The Art of Rushing Slowly

The Art of rushing slowly book design by Mercy Wolf

This post was written by the lovely Mercy Wolf (meditation teacher and life coach).

Did you ever see the movie Wild? It’s the true story of writer Cheryl Strayed – played by Reese Witherspoon – who hikes the 4600 km Pacific Crest Trail on the west coast of America? My idea of heaven!!

For the past week I’ve been binge watching videos of people doing that trail, or sections of it, fantasising about taking five months out to just be in nature. No stuff, no shopping, no pressure!!  

Today I’m talking about actions you can take to slow down the pace of your own life – without having to trek alone in the wilderness for five solid months. And why it’s so important we slow down.

No tips or tricks here though, on how to cull your todo list. This is about slowing down the pace at which you move through life, physically. So you can tune into the messages from the Universe and your own higher self, for the sake of your health and happiness.

Do you ever notice that you’re racing around on high speed, even when there’s absolutely no need?

It’s gotten to the point that even when you’re not in a hurry these days, you are. Even if it’s just walking from the bathroom to the bedroom or filling the car with petrol, there’s a sense of urgency. To get it done. To get through it. To get to the next thing.

Maybe you’re doing it right now. Rushing through these first few sentences to decide whether you’ll bother or not. Skimming. It’s what everyone does these days. So many tabs open all at once. But not only online. We’re skimming life itself. With way too many tabs open all day long. But hear this. Much of our rushing is habitual. Rushing to work, rushing to get home again. Filling every tiny space in between. Putting on makeup at the traffic lights, checking emails on the bus.

Our addiction to cramming more in and getting more done is wreaking havoc in our lives. Our health, our happiness and our mental wellbeing are all at stake as we’re increasingly living in permanent fight or flight. We’re sabotaging our sleep, our relationships, and – wait for it – our productivity.

Because – and here’s the thing I most want you to hear – in our desperation to squeeze the bejesus out of every day, we waste a lot of time. Why? Because when we rush through life we often wind up spending time on the wrong things. Or messing up the important ones.

Think about it. With a scrambled brain, you make a lot more mistakes. Time-consuming mistakes. Stressed out and fatigued you take wrong turns, you’re late for meetings, you lose things, smash your phone, turn up for work with your pants inside out, forget where you parked, get parking fines, and lose it with the kids over the homework. At the end of the day you fall in a frazzled, burnt out heap. But not before you’ve wasted a few precious hours trawling social media and online fashion sites.

Don’t get me wrong. I know that life really IS full sometimes, and the urgency is real.
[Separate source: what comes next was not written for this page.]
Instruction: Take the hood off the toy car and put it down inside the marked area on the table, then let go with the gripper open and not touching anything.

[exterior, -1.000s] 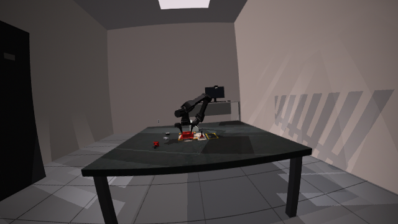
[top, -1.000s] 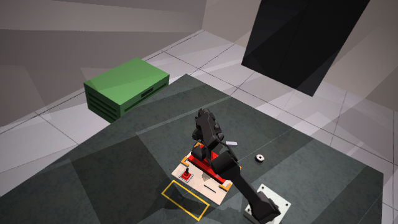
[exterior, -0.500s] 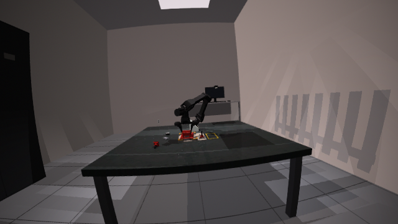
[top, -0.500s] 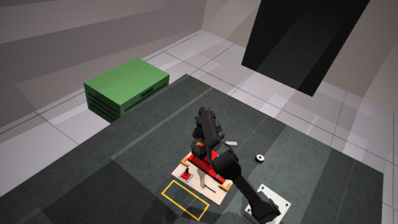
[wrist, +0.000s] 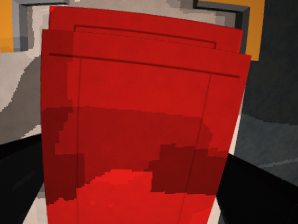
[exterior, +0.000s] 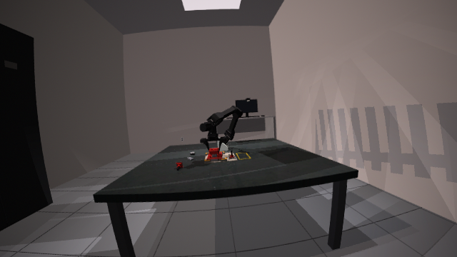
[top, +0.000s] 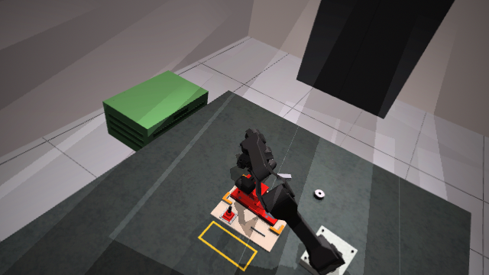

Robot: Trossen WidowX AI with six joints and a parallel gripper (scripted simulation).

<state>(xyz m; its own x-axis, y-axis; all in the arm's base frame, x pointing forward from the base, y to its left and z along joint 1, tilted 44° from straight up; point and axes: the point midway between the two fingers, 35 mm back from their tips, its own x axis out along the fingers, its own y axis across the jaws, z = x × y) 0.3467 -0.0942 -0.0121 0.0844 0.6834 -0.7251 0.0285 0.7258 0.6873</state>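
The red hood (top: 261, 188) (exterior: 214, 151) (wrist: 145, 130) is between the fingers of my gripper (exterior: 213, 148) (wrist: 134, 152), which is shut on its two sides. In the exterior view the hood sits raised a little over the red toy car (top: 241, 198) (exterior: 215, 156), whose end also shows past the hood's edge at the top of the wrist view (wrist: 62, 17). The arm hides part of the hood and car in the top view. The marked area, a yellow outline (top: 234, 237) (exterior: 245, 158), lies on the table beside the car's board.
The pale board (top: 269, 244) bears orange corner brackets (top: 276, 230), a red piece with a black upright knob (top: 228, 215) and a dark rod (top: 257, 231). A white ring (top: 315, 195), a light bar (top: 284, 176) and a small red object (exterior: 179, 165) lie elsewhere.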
But there’s a way to rush with presence and without stress. I call it the art of rushing slowly. And when you get it, life starts to slow down.
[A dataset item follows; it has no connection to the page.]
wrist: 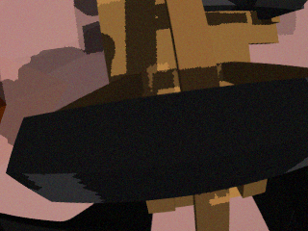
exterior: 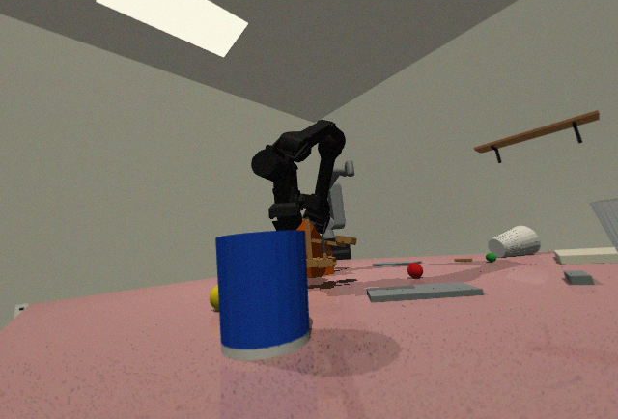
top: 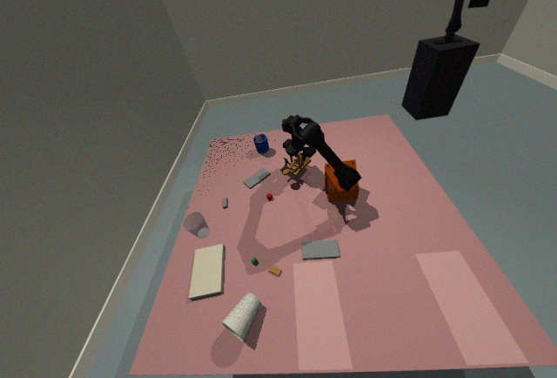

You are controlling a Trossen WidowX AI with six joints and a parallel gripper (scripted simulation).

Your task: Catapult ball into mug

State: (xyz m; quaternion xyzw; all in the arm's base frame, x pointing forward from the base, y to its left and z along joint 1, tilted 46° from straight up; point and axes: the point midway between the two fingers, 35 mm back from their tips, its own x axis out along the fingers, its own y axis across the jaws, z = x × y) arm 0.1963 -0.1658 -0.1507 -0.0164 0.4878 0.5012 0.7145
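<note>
My gripper [top: 297, 157] is shut on the wooden catapult [top: 290, 169] [exterior: 320, 262] [wrist: 192, 38]. The catapult hangs a little above the table, with its shadow below it. A dark gripper part covers much of it in the wrist view, and its cup and arm details are hard to tell. The blue mug [top: 260, 145] [exterior: 263, 290] stands upright near the far left of the table in the top view. A red ball [top: 269, 196] [exterior: 414, 270] lies on the table, apart from the catapult. A green ball [top: 254, 260] [exterior: 491, 257] lies farther from the mug. A yellow ball [exterior: 214, 297] is partly behind the mug.
An orange block [top: 333, 189] is beside the arm. Grey plates [top: 257, 178] [top: 320, 249] lie flat. A small grey block [top: 224, 203], a wooden block [top: 274, 271], a cream slab [top: 207, 270], a clear cup [top: 195, 221] and a tipped white cup [top: 244, 314] are around.
</note>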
Because life doesn’t get still until you get still. Isn’t that an amazing thought? Life will never slow down until you do.

Essentially this is about learning to slow down your inner tempo. To find some inner stillness. So that even when you’re zooming about or stuck in traffic – when you’re desperate to be zooming about –  on the inside you’re relaxed and calm. I know it might sound unachievable but I promise you if you put this into practice the outer circumstances of your life will begin to reorganise themselves to reflect the way you feel on the inside.

So here you go, two ideas to help you slow down, inside and out.

    Whether it’s hanging washing, doing the dishes or helping with the homework, choose something that you see as a chore and take your time with it. Of course, I’m going to tell you to do it mindfully, because that’s my job. And that’s what this is really all about. It’s about being in the moment and cultivating acceptance of the moment, as it is. Rather than steaming through it to get to a moment that’s worthier of your time and attention.
    So whatever you choose, notice everything about it. The smells, the sounds, the sensations. But most importantly notice your own energy. The energy in your body that’s saying “hurry the f*** up, this is boring, get this over with already!” Because in reality washing dishes is mainly moving inanimate objects around in soapy water. What’s the big deal?!
    When you’re in the bank or the train station, don’t go for your phone!! Just be dead still and do absolutely nothing. I know how awkward and uncomfortable this can be. Especially if you’re under 25! But hang in there, nobody’s looking at you thinking you’re weird. They’re actually thinking you’re so cool and relaxed because you don’t seem to need to look at your phone.

It stands to reason that we all need to get real about what’s achievable. And don’t leave everything to the last minute. But slow down and smell the roses. And the dishwater! And see how those other things start taking care of themselves. And then when you’re finally on that tropical beach you’ve been dreaming about (rushing to get to), you won’t need a gallon of margaritas to adjust to the pace.

Alright, that’s not the best example because margaritas are awesome! But you get my drift.